Copy the data that follows, character for character, minus the pictures.
____________________
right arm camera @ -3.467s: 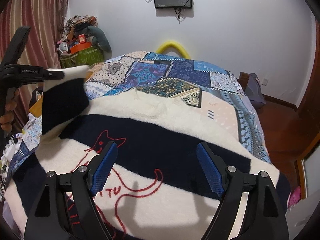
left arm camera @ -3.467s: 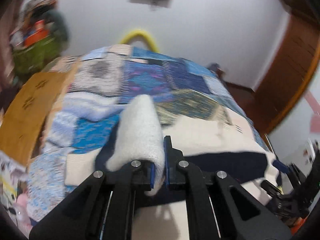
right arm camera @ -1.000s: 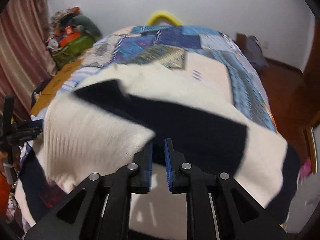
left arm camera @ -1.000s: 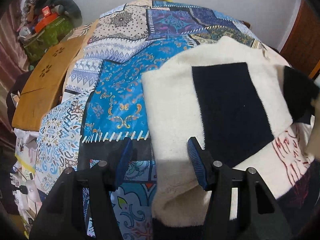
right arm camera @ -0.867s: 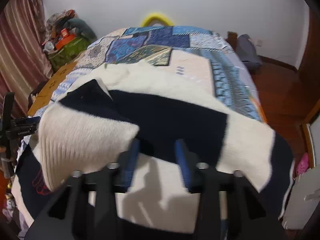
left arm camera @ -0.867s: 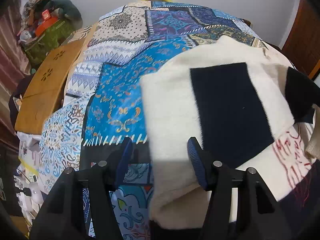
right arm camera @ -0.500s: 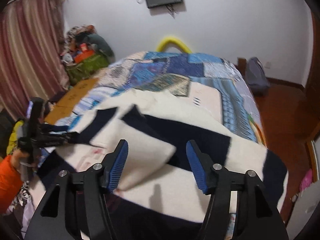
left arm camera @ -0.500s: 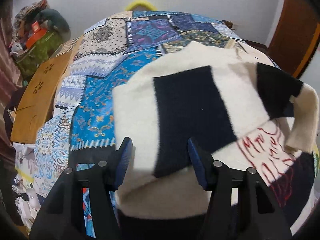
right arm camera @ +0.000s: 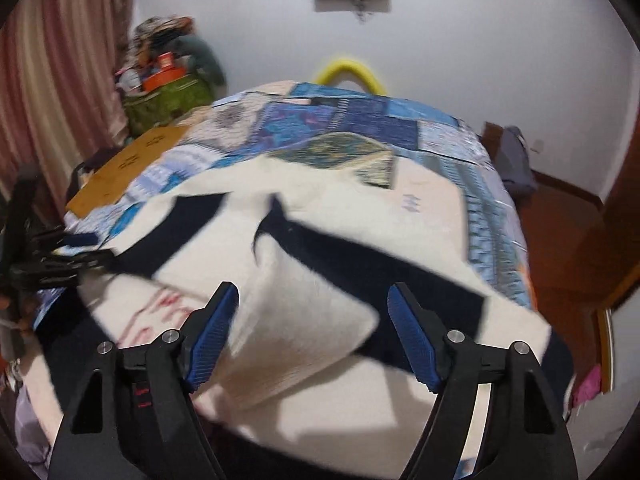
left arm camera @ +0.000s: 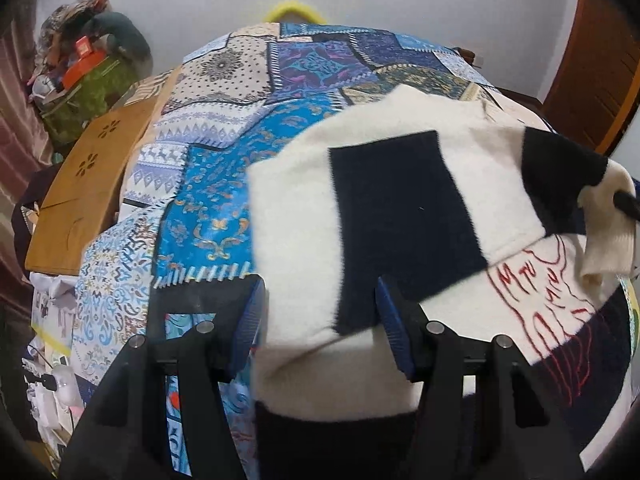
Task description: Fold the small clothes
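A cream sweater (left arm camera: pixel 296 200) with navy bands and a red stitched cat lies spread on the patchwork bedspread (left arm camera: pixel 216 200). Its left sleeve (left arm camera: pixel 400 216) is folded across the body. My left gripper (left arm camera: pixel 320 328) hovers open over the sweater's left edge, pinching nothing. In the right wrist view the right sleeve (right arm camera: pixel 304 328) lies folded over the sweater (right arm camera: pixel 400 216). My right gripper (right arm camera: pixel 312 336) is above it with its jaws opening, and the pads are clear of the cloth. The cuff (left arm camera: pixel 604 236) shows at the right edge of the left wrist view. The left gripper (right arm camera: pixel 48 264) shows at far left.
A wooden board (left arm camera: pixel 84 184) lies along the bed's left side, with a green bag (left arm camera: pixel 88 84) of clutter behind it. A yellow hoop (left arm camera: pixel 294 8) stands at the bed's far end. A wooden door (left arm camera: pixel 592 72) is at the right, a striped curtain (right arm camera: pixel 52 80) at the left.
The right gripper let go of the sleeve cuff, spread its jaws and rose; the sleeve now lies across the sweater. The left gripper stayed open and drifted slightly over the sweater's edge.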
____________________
### Answer to this exercise
right arm camera @ -3.467s: 
left arm camera @ -3.467s: 
right arm camera @ -1.000s: 
left arm camera @ -1.000s: 
right arm camera @ -0.867s: 
left arm camera @ -0.867s: 
right arm camera @ -0.500s: 
left arm camera @ -0.500s: 
right arm camera @ +0.000s: 
left arm camera @ +0.000s: 
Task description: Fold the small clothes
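A cream sweater (left arm camera: pixel 296 200) with navy bands and a red stitched cat lies spread on the patchwork bedspread (left arm camera: pixel 216 200). Its left sleeve (left arm camera: pixel 400 216) is folded across the body. My left gripper (left arm camera: pixel 320 328) hovers open over the sweater's left edge, pinching nothing. In the right wrist view the right sleeve (right arm camera: pixel 304 328) lies folded over the sweater (right arm camera: pixel 400 216). My right gripper (right arm camera: pixel 312 336) is above it with its jaws opening, and the pads are clear of the cloth. The cuff (left arm camera: pixel 604 236) shows at the right edge of the left wrist view. The left gripper (right arm camera: pixel 48 264) shows at far left.
A wooden board (left arm camera: pixel 84 184) lies along the bed's left side, with a green bag (left arm camera: pixel 88 84) of clutter behind it. A yellow hoop (left arm camera: pixel 294 8) stands at the bed's far end. A wooden door (left arm camera: pixel 592 72) is at the right, a striped curtain (right arm camera: pixel 52 80) at the left.
The right gripper let go of the sleeve cuff, spread its jaws and rose; the sleeve now lies across the sweater. The left gripper stayed open and drifted slightly over the sweater's edge.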

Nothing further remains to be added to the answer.